Secret Life of James Cook

Home > Other > Secret Life of James Cook > Page 16
Secret Life of James Cook Page 16

by Graeme Lay


  ‘Ten thousand?’

  ‘Yes. Fortunately, the Society will not have to bear that expense.’

  ‘Who will?’

  ‘The naturalist.’

  ‘Oh.’ He had not yet been told who this was to be. ‘And who is this person?’

  ‘Someone you will meet shortly.’ He withdrew his fob watch and glanced at it. ‘He’s late.’ Putting the watch back he said, ‘In the meantime, here is the full list of the equipment he’ll be bringing.’

  James studied the list of devices which would be used for catching and preserving sea and land creatures and botanical specimens. Where will it all be stowed, he wondered.

  Then came the sound of a carriage drawing up outside. The earl looked up. ‘Ah, he’s here,’ he said with obvious relief.

  He went outside, then returned with the latest visitor.

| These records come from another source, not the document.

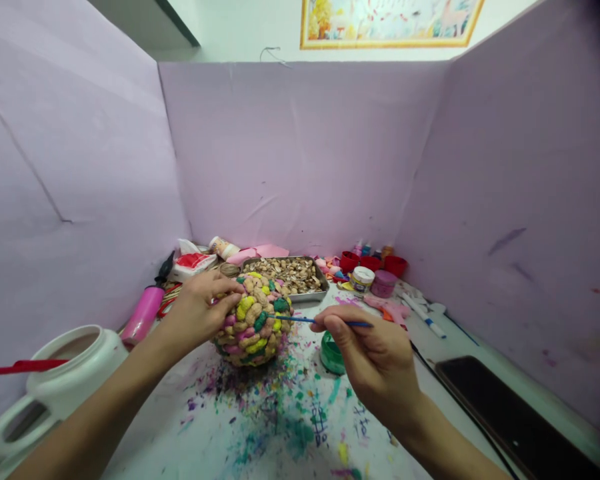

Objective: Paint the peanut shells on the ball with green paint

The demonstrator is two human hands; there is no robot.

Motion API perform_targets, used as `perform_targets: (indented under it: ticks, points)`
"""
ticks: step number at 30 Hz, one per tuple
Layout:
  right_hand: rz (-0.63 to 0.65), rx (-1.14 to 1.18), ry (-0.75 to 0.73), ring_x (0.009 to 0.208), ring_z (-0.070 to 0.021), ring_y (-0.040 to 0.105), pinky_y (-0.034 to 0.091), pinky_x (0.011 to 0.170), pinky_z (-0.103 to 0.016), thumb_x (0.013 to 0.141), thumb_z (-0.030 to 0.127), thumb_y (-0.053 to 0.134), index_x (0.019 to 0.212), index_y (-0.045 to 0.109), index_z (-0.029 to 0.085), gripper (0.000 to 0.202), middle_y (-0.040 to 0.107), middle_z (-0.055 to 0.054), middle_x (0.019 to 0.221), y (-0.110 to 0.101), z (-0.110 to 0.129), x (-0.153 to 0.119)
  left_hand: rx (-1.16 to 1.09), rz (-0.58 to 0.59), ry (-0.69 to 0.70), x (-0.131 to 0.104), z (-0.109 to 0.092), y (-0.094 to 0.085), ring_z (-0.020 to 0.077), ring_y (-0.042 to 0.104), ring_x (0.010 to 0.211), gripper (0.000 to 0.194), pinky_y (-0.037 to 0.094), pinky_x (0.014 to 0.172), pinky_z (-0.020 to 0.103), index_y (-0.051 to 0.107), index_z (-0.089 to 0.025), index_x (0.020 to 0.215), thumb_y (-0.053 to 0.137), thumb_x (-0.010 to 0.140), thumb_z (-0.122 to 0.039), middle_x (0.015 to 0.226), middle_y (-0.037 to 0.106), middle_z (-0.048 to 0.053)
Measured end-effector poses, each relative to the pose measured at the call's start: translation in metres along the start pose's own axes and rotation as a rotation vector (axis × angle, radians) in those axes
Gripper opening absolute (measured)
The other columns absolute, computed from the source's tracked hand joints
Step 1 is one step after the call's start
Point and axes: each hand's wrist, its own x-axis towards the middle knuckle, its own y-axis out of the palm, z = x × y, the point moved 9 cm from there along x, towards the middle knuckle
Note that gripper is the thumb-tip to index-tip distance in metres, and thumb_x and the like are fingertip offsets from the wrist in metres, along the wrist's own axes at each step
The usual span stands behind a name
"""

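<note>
Head view: the round ball covered in multicoloured peanut shells (254, 323) is steadied on the paint-spattered white table (180, 427) by 1 left hand (207, 303); the slim blue paintbrush (300, 319) is pinched between right-hand (375, 360) fingertips, beside the green paint jar (333, 353).

Clock centred on the peanut-covered ball (254, 333). Your open lane's at 6 o'clock: bare, paint-stained tabletop (270, 433) between both forearms. Left forearm blocks 8; right hand (375, 353) and forearm block 4. At 3, brush (330, 321) bridges the gap, green paint pot (333, 353) just below it. Metal tray (325, 288) blocks 1, red cups (370, 264) 2. Pink pump (144, 313) and white jug (87, 373) crowd 9 to 8. Lilac panels wall you in left, right and at 12.
</note>
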Motion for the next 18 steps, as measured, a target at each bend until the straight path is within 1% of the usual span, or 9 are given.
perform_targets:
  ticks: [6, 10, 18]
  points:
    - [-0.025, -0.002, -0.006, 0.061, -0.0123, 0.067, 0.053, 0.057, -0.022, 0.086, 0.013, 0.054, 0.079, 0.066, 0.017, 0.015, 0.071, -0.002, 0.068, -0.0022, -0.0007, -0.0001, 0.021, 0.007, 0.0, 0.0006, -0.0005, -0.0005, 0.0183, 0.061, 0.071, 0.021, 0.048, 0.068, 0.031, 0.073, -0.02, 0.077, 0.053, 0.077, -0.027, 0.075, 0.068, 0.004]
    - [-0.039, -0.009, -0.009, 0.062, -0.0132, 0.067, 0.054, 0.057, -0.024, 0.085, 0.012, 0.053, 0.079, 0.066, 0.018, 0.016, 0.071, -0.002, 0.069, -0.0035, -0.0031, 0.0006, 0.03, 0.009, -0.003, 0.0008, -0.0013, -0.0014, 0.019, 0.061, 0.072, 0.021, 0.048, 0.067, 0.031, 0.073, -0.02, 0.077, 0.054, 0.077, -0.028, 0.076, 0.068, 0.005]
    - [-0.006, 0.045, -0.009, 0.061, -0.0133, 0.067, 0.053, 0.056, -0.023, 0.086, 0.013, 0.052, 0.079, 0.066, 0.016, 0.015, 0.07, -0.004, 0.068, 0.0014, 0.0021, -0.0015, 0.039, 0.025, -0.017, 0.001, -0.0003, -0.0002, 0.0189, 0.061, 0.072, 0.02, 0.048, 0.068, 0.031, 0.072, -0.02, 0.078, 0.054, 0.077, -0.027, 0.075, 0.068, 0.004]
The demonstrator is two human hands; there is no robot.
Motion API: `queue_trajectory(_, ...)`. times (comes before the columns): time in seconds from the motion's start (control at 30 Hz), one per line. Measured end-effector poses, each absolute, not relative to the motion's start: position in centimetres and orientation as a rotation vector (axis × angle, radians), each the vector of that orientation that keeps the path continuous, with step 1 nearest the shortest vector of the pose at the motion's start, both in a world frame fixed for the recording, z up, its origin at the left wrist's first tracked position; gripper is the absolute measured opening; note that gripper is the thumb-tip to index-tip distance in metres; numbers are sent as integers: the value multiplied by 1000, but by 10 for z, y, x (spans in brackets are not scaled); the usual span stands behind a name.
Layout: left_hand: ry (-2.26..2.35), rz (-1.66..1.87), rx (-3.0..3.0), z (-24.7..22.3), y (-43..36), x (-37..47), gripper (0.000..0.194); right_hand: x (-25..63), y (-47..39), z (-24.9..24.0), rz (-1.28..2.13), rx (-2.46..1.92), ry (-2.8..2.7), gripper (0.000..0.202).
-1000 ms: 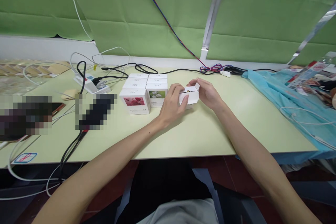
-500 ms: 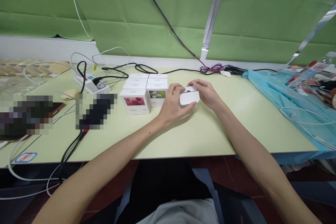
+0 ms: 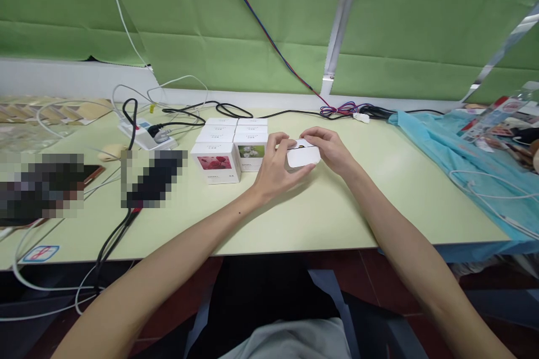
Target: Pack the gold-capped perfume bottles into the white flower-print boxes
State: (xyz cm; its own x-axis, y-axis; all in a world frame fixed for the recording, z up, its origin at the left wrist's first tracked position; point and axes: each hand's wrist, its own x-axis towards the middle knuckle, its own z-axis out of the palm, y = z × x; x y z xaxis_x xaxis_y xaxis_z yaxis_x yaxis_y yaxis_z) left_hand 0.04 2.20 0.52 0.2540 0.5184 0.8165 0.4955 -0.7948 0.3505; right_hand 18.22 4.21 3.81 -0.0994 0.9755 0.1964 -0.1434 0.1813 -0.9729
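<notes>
Between both hands is a small white cardboard box (image 3: 304, 158), its end flap facing me and a dark gap along the flap's upper edge. My left hand (image 3: 275, 168) grips its left side, thumb along the lower front edge and fingers over the top. My right hand (image 3: 330, 148) holds the far right corner, with the fingertips on the upper edge; part of that grip is hidden. Just left of my left hand stand white boxes in two rows, among them one with a red flower picture (image 3: 215, 162) and one with a white flower picture (image 3: 251, 152).
On the left are a power strip (image 3: 145, 136), a pixelated dark device (image 3: 155, 179), another device (image 3: 42, 188) and tangled cables. Light blue sheeting (image 3: 446, 151) covers the table's right end, with a plastic bottle (image 3: 499, 115) lying there. Green cloth (image 3: 252, 39) hangs behind.
The flap at the box's end looks slightly more closed, and the dark gap has narrowed. My right fingertips have shifted slightly left along the upper edge.
</notes>
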Motion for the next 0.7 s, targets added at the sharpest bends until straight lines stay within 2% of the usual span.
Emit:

Leading him into the study, the earl gestured towards James. ‘James Cook, meet the Society’s naturalist to the expedition — Joseph Banks.’

  Thirteen

  THE TALL YOUNG MAN LOOKED much as James remembered him from their meeting nearly two years earlier in Newfoundland although his face had filled out. He was wearing a dark brown wig, emerald-green brocade jacket, beige waistcoat and breeches. There was a white silk scarf tied loosely around his neck, and his shoes had large buckles of polished brass. His eyes were large and dark, his mouth sensuous and there was a playful aspect to his expression.

  He shook James’s hand vigorously. ‘Cook and I have met. St John’s, wasn’t it? At the governor’s residence?’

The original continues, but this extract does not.